Your objective » Each line of the data below goes into the copy exactly; pictures do not.

Material provided »

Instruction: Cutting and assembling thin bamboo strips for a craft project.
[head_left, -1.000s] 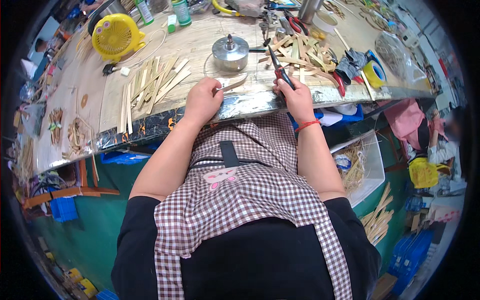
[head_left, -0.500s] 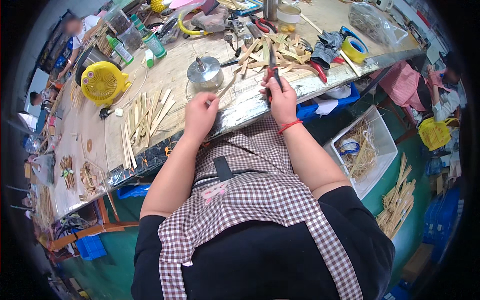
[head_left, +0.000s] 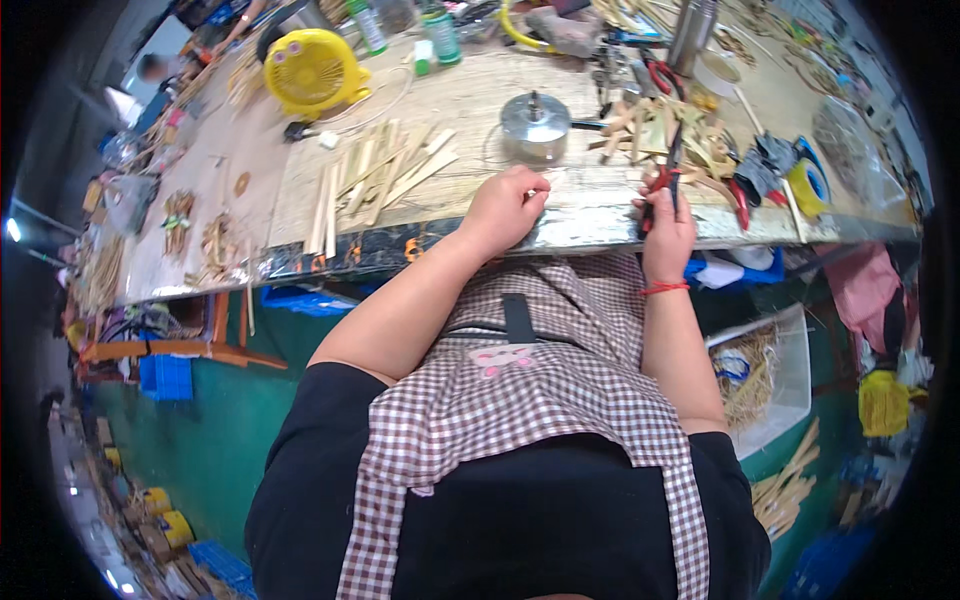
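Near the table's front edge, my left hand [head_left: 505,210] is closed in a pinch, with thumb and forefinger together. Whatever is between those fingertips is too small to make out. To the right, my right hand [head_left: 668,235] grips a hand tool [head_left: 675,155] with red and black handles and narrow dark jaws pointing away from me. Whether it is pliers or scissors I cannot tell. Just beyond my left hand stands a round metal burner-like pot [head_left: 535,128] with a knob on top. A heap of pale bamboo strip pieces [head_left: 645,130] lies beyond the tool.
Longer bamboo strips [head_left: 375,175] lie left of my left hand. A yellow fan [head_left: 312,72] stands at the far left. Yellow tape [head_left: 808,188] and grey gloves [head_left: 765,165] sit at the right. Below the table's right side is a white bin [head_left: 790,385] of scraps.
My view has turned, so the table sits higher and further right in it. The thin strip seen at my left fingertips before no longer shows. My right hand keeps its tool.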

Result of the task »
Instruction: Cutting and assembling thin bamboo strips for a craft project.
[head_left, -1.000s] 
[head_left, -0.500s] 
[head_left, +0.000s] 
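Near the table's front edge, my left hand [head_left: 505,210] is closed in a pinch, with thumb and forefinger together. Whatever is between those fingertips is too small to make out. To the right, my right hand [head_left: 668,235] grips a hand tool [head_left: 675,155] with red and black handles and narrow dark jaws pointing away from me. Whether it is pliers or scissors I cannot tell. Just beyond my left hand stands a round metal burner-like pot [head_left: 535,128] with a knob on top. A heap of pale bamboo strip pieces [head_left: 645,130] lies beyond the tool.
Longer bamboo strips [head_left: 375,175] lie left of my left hand. A yellow fan [head_left: 312,72] stands at the far left. Yellow tape [head_left: 808,188] and grey gloves [head_left: 765,165] sit at the right. Below the table's right side is a white bin [head_left: 790,385] of scraps.
My view has turned, so the table sits higher and further right in it. The thin strip seen at my left fingertips before no longer shows. My right hand keeps its tool.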

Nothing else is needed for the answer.